The problem: Your task is to retype the lines from the opening of the material through the line that includes "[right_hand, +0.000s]". Do not copy the pictures.
### Data ###
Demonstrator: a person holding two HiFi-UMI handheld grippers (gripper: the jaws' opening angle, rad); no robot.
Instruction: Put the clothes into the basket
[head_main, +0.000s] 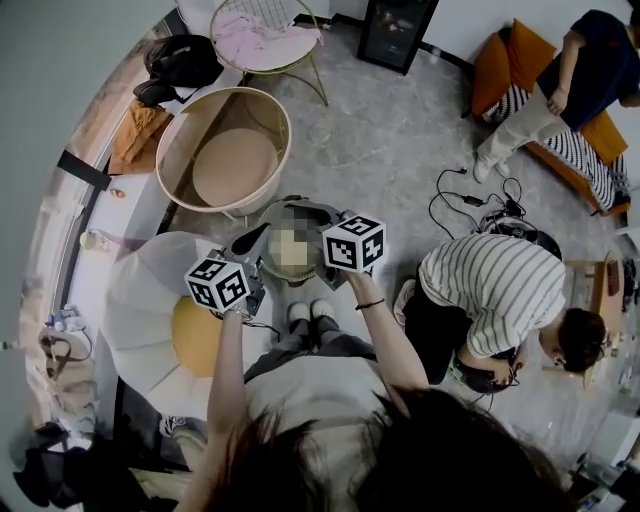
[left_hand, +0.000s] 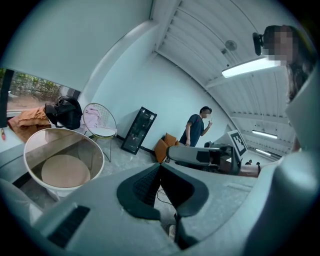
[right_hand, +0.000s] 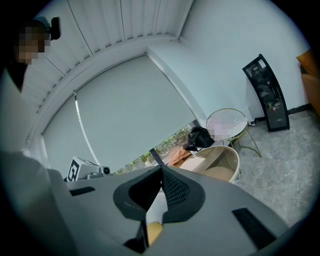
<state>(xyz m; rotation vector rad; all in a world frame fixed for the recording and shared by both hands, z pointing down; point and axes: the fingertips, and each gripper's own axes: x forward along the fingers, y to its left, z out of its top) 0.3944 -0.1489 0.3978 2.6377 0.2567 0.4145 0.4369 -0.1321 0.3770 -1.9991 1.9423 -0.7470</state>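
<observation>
While the head view looks down on both marker cubes from above, it leaves the jaw tips hard to make out among grey housing and a blurred patch; each gripper's own view settles it. The left gripper (left_hand: 160, 166) has its jaws pressed together at the tips with nothing between them. The right gripper (right_hand: 161, 168) is likewise closed and empty, and only a sliver of white and yellow shows through the gap lower down.

The round beige basket (head_main: 225, 150) stands on the floor ahead of both grippers, its tan bottom showing. The clothes lie outside it. A pink garment (head_main: 250, 38) is draped on a wire chair (head_main: 312, 72) beyond the basket. An orange-brown garment (head_main: 138, 130) is heaped on the window ledge (head_main: 85, 170), beside a black bag (head_main: 180, 60).

Only the head view shows a person in a striped shirt (head_main: 500, 290) crouching to the right, and the white seat with a yellow cushion (head_main: 190, 335) below the left gripper. Only the left gripper view shows a person standing (left_hand: 197, 127) near a tall black unit (left_hand: 140, 130).

From the right gripper view the wire chair's seat is under a mosaic patch, so the pink garment cannot be read there. The near wall of the basket is cut off by the gripper body in both gripper views.
</observation>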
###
Answer for this exercise:
Demonstrator: a person holding two HiFi-UMI handheld grippers (gripper: the jaws' opening angle, rad); no robot.
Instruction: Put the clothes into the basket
[head_main, +0.000s] 
[left_hand, +0.000s] 
[right_hand, +0.000s] 

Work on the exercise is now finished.